[Task objective]:
Which lines of the material contain the word "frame"? Show each one.

※

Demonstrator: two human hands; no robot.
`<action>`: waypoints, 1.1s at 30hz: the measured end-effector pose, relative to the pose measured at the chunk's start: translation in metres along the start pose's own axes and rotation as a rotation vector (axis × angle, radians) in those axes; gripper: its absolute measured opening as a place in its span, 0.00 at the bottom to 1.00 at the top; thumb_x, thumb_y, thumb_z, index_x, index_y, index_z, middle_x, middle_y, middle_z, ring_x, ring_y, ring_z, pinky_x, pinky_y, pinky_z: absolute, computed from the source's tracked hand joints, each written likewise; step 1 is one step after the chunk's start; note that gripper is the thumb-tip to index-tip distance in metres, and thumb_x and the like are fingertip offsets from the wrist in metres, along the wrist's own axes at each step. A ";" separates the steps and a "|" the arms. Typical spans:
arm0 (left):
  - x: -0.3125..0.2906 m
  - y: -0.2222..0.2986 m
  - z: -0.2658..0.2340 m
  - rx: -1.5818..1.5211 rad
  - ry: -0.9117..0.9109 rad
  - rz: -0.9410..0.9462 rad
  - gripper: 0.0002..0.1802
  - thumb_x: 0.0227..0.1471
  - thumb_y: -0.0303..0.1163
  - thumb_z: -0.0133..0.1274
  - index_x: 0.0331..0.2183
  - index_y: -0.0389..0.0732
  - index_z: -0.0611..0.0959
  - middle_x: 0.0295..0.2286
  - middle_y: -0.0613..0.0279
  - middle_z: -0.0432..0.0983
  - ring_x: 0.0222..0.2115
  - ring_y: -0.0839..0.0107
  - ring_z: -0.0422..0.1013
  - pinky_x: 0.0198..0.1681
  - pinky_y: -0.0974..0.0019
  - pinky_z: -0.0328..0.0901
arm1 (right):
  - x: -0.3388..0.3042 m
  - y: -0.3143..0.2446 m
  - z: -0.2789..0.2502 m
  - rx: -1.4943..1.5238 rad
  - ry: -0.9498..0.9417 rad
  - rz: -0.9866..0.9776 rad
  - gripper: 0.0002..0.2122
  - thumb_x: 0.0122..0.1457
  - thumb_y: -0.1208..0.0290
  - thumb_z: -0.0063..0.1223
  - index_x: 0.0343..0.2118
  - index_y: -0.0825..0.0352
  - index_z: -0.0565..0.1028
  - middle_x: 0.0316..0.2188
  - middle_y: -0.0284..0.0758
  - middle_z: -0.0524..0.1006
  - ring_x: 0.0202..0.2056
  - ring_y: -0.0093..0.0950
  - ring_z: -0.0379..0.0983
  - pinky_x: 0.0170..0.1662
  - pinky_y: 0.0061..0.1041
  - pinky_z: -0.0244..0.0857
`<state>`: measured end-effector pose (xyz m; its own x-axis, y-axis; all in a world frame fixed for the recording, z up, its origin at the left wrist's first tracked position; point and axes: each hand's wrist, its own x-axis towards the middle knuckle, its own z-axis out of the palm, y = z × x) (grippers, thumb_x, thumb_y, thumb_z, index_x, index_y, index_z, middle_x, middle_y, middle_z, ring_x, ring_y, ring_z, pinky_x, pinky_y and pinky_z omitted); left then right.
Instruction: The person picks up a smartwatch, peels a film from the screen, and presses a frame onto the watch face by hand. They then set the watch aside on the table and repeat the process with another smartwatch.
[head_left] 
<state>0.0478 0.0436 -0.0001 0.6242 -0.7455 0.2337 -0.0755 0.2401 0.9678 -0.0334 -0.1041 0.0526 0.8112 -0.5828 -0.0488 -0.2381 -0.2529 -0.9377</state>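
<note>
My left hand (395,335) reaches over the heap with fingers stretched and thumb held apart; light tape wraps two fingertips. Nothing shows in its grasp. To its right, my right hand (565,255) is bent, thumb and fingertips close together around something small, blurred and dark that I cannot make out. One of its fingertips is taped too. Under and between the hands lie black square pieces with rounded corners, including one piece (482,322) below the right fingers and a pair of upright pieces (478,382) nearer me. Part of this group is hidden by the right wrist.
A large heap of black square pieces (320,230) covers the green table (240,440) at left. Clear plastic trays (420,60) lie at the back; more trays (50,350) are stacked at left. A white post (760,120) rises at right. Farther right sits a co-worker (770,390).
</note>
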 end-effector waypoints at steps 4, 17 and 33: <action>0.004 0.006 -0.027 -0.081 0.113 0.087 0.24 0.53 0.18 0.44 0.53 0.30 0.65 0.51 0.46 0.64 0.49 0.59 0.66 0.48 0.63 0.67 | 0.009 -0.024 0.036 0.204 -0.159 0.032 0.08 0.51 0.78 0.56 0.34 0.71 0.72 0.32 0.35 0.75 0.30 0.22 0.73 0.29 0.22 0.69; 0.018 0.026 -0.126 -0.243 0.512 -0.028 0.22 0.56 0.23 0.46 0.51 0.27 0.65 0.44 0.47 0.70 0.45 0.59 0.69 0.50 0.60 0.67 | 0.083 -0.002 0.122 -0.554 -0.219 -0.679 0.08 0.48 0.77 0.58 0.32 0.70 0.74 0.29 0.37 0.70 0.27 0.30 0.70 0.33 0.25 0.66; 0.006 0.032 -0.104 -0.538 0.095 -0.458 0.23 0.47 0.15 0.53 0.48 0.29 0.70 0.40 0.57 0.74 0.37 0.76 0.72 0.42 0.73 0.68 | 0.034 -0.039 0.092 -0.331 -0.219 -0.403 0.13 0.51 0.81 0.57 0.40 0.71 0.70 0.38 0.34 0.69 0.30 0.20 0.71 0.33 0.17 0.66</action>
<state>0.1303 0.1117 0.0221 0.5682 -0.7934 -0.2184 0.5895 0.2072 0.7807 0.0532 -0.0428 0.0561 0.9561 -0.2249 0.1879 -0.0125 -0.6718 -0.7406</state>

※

[Expected answer]:
`<state>`: measured end-effector pose (xyz m; its own x-axis, y-axis; all in a world frame fixed for the recording, z up, its origin at the left wrist's first tracked position; point and axes: each hand's wrist, its own x-axis towards the middle knuckle, its own z-axis out of the palm, y = z × x) (grippers, thumb_x, thumb_y, thumb_z, index_x, index_y, index_z, middle_x, middle_y, middle_z, ring_x, ring_y, ring_z, pinky_x, pinky_y and pinky_z omitted); left then right.
Instruction: The person picks up a smartwatch, peels a film from the screen, and presses a frame onto the watch face by hand. They then set the watch aside on the table and repeat the process with another smartwatch.

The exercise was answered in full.